奥鬼怒・川俣温泉旅館組合は昨年、夏の雪まつりを観光の目玉にしようと考え、耐熱保温シートをかけて試験的に雪を保存。夏には4分の1程度に減ったが、大量に確保すればイベントに活用可能と分かった。
そこで今年は重機やダンプを使い十分な雪を蓄積。イベント自体を日光観光圏整備事業の中に位置付け、市など4者が4月から展開する大型キャンペーンにも盛り込んだ。
計画では7月に3日間、川俣の特設会場で開き、滑り台や雪上スイカ割りなどで夏の雪遊びを楽しんでもらう。日光、鬼怒川温泉両駅前でも運んだ雪でかまくらを作り1日ずつ行う。雪は当日の朝、トラックで運ぶ。

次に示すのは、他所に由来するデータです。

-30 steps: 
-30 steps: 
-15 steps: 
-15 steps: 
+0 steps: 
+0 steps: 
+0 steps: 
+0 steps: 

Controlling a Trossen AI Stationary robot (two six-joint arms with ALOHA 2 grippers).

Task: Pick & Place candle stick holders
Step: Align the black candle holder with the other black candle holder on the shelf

酒の雪がこいは集めた雪に重機とスコップで穴を掘って行った。夏まで雪中貯蔵し、各会場で試飲してもらう。日光、鬼怒川会場では天然氷のかき氷を販売するほか、抽選会なども計画している。
日光地区観光協会連合会は「夏に雪を楽しんでもらうことで、冬季イベントへの誘客にもつなげられれば」と成果を期待している。